_What you need to do_
Every line of the data is to be transcribed without error.

_Information shown_
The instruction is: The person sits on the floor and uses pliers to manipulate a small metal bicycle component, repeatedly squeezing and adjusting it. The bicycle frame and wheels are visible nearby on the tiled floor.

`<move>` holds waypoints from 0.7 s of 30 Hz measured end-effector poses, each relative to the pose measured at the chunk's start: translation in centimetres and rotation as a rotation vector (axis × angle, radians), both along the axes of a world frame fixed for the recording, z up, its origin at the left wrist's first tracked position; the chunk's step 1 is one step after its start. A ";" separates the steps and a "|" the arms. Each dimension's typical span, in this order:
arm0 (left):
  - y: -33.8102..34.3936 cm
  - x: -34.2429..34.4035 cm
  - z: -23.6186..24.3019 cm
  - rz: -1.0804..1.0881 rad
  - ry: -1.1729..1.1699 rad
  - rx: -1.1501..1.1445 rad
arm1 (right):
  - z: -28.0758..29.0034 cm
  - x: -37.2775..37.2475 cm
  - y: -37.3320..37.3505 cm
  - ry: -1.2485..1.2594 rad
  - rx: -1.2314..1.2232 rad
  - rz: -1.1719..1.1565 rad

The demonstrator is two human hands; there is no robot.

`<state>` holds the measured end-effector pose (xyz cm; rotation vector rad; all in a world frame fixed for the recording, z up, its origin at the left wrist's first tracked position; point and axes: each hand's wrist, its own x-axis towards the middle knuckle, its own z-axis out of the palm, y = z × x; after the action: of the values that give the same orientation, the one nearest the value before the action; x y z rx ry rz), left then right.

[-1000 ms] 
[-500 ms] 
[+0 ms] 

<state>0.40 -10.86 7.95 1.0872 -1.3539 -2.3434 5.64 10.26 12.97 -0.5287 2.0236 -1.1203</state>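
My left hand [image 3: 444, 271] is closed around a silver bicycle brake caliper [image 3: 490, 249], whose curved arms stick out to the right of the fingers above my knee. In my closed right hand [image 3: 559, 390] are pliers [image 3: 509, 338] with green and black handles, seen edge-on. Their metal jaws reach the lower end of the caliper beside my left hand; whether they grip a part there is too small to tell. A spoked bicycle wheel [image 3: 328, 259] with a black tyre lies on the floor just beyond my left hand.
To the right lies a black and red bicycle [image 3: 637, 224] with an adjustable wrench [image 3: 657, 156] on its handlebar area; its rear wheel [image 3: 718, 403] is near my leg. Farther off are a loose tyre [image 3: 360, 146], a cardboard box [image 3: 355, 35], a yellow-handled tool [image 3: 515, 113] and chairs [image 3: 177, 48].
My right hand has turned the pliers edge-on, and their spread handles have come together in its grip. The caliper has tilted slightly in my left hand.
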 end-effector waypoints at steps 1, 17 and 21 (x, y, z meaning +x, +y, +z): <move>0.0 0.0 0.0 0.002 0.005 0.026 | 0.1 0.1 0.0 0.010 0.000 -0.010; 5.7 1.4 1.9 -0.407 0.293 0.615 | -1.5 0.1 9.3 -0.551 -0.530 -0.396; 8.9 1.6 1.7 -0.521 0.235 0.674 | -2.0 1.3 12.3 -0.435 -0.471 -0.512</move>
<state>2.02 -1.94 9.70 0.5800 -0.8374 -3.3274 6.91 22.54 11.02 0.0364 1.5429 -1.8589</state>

_Final answer_
The instruction is: The person sits on the floor and uses pliers to manipulate a small metal bicycle component, repeatedly squeezing and adjusting it. The bicycle frame and wheels are visible nearby on the tiled floor.

`<move>` holds waypoints from 0.7 s of 30 Hz measured end-effector poses, each relative to the pose measured at the chunk's start: translation in centimetres and rotation as a rotation vector (axis × angle, radians), both along the axes of a world frame fixed for the recording, z up, its origin at the left wrist's first tracked position; the chunk's step 1 is one step after its start. A ";" separates the steps and a "|" the arms. Each dimension's typical span, in this order:
arm0 (left):
  - y: -33.8102..34.3936 cm
  - x: -34.2429..34.4035 cm
  - z: -23.6186..24.3019 cm
  - rz: -1.0804..1.0881 rad
  - ry: -1.1729..1.1699 rad
  - rx: -1.1501..1.1445 rad
arm1 (right):
  - z: -28.0758..29.0034 cm
  - x: -37.2775..37.2475 cm
  - y: -37.3320..37.3505 cm
  - ry: -1.2485..1.2594 rad
  - rx: -1.2314..1.2232 rad
  - rz: -1.1719..1.1565 rad

The demonstrator is two human hands; there is no robot.

`<state>` holds the measured end-effector pose (xyz cm; rotation vector rad; all in a world frame fixed for the recording, z up, its origin at the left wrist's first tracked position; point and axes: each hand's wrist, its own x-axis towards the middle knuckle, its own z-axis out of the palm, y = z × x; after the action: of the values that give the same orientation, the one nearest the value before the action; x y z rx ry rz), left then right.

[-1000 ms] 
[-500 ms] 
[+0 ms] 

<state>0.40 -10.86 7.95 1.0872 -1.3539 -2.3434 5.64 10.26 12.97 -0.5287 2.0236 -1.1203</state>
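My left hand [image 3: 444, 271] is closed around a silver bicycle brake caliper [image 3: 490, 249], whose curved arms stick out to the right of the fingers above my knee. In my closed right hand [image 3: 559, 390] are pliers [image 3: 509, 338] with green and black handles, seen edge-on. Their metal jaws reach the lower end of the caliper beside my left hand; whether they grip a part there is too small to tell. A spoked bicycle wheel [image 3: 328, 259] with a black tyre lies on the floor just beyond my left hand.
To the right lies a black and red bicycle [image 3: 637, 224] with an adjustable wrench [image 3: 657, 156] on its handlebar area; its rear wheel [image 3: 718, 403] is near my leg. Farther off are a loose tyre [image 3: 360, 146], a cardboard box [image 3: 355, 35], a yellow-handled tool [image 3: 515, 113] and chairs [image 3: 177, 48].
My right hand has turned the pliers edge-on, and their spread handles have come together in its grip. The caliper has tilted slightly in my left hand.
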 end-effector waypoints at steps 1, 17 and 21 (x, y, z meaning +x, +y, +z): <move>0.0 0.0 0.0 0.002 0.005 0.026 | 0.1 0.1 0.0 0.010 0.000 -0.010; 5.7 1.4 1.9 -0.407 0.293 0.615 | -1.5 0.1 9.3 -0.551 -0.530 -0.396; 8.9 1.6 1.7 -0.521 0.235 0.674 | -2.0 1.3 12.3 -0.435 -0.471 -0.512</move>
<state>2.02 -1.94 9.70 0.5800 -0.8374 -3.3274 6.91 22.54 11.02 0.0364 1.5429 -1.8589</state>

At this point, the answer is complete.